1. Make money, honestly if possible, but make money.
2. Every businessman for himself and the devil take the laggards.
3. We defend and promote our national interests.
4. Our national interests come first.
5. Our country, right or wrong.
These five propositions were the outcome of a millennium of experience with the Crusades and extending to the present century. They are the outcome of preoccupation with material incentives that can be stated in two words, profit and power.
Such propositions, applied to everyday affairs, produced an economy and a statecraft which favored the interests of a part before those of the entire community. Where the whole is favored before any part there is a possibility of co-existence and even of cooperation. Placing a part before the whole involves competition all the way from the marketplace to the chancelleries where the fate of nations is discussed and decided.
The above five propositions or axioms result from preoccupation with material incentives: profit and power for managers, disciplined co-ordination for subordinates, affluence, comfort and recognition for the favored few. They provide the ideological background for twentieth century western civilization.
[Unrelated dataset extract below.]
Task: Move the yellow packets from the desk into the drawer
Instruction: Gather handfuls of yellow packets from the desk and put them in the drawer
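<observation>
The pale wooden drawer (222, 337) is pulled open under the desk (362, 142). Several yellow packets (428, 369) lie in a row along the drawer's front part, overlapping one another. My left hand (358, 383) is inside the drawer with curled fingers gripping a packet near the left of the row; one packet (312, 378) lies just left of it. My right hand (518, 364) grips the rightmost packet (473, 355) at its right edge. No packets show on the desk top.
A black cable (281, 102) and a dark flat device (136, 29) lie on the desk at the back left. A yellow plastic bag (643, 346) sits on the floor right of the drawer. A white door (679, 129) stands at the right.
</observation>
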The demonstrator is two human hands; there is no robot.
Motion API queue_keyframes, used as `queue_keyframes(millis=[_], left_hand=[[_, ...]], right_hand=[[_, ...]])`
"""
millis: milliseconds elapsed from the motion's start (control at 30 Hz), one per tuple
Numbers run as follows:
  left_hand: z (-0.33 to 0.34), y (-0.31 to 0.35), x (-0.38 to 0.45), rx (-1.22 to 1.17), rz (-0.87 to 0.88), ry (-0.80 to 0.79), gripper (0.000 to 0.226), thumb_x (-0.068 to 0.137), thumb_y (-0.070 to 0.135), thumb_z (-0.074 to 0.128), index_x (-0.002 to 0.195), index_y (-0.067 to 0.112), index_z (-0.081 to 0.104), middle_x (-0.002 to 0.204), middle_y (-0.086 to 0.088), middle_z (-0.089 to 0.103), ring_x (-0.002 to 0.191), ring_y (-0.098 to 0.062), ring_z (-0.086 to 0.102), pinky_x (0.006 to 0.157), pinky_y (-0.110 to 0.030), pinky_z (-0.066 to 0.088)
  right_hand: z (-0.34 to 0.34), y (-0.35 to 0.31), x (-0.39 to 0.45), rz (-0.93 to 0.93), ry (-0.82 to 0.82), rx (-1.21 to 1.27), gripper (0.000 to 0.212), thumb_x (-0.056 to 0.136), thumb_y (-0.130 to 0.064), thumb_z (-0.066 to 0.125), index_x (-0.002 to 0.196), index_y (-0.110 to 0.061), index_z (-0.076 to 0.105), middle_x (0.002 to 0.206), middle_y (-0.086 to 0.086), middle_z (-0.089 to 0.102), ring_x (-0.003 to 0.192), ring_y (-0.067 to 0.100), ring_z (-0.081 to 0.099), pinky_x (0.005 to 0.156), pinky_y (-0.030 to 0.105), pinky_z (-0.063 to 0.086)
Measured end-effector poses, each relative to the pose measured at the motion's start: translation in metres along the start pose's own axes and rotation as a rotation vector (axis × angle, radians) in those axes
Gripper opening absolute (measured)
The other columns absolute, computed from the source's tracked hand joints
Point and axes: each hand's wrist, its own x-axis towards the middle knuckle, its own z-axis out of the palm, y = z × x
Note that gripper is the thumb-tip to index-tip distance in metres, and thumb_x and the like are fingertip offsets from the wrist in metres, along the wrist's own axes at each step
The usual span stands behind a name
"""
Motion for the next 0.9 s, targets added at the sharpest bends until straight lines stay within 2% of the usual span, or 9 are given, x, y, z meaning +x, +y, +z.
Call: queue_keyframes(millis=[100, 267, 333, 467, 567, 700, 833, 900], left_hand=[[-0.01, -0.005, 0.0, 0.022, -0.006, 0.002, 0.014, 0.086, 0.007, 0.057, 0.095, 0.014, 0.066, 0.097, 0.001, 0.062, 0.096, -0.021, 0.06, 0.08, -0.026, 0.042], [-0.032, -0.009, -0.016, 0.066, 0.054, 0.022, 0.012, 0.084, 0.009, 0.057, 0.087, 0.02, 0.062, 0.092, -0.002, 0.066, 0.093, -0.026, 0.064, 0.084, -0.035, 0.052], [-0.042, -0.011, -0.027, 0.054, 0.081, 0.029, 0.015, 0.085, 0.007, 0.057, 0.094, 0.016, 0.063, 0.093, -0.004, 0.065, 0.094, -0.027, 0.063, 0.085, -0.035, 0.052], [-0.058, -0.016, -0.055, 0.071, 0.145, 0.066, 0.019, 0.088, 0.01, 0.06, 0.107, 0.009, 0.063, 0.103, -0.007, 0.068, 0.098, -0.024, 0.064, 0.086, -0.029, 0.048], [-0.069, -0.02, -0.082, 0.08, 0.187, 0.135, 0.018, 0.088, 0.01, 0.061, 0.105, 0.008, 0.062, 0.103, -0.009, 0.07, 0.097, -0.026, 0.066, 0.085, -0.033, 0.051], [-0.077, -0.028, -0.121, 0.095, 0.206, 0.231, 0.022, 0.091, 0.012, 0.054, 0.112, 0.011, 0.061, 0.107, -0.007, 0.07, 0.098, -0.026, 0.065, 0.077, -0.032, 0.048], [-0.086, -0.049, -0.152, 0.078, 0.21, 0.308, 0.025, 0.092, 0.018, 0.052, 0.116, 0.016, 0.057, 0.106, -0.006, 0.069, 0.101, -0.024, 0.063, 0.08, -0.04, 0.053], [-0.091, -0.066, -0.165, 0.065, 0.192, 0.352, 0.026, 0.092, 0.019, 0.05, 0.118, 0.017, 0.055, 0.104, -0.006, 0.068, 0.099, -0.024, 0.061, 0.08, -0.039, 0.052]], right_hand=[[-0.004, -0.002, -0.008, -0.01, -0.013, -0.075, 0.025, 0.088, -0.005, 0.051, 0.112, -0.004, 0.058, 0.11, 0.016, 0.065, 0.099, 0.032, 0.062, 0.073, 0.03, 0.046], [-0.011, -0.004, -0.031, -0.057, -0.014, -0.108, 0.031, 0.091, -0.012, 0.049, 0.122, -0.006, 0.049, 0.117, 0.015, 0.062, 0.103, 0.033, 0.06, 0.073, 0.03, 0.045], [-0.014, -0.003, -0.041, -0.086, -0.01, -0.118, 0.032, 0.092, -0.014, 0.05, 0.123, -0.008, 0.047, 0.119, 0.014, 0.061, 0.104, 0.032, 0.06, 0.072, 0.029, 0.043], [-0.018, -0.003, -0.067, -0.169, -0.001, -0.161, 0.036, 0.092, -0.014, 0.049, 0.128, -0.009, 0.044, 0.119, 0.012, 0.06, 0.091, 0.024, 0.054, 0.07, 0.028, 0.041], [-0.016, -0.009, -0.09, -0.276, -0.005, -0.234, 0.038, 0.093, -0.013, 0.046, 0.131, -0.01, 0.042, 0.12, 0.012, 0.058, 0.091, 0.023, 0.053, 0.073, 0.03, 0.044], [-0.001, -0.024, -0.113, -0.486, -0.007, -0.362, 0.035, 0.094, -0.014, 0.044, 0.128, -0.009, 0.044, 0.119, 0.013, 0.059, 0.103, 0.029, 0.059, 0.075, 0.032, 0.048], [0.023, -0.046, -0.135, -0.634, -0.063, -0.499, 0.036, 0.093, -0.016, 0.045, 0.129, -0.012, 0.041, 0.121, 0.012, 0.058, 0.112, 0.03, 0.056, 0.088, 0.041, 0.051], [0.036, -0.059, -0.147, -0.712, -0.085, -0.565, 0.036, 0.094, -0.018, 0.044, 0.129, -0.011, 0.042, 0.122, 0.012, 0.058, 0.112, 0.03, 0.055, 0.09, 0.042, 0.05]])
THE LIFE CYCLE OF WESTERN CIVILIZATION
Like its predecessors, western civilization from its inception was essentially competitive. As it developed, the commercially, technically and politically supreme Spanish, Dutch, French and British Empires battled individually, or in rival alliances, for plunder, colonies, markets and raw materials.
From the end of the Napoleonic Wars in 1815, to the Victorian Jubilee in 1897, Great Britain became and remained top dog economically, politically and to a large extent culturally. Britain was the workshop. British shipping was omnipresent. The pound sterling was the chief medium of foreign exchange. The British Navy patrolled the seas. English was replacing French as the language of commerce and diplomacy.
During this British Century, from 1815 to 1897, Great Britain was dominant among the European great powers, but it was never supreme. Always there were countervailing forces. For centuries France had been a major factor in the control and direction of European affairs. Defeat at Waterloo reduced but did not destroy French influence. After 1870 Bismark’s Germany began playing a major role. Russia, Austria, Holland, Italy and Spain were also European powers. Overseas, the United States of America and Japan were spreading their imperial wings.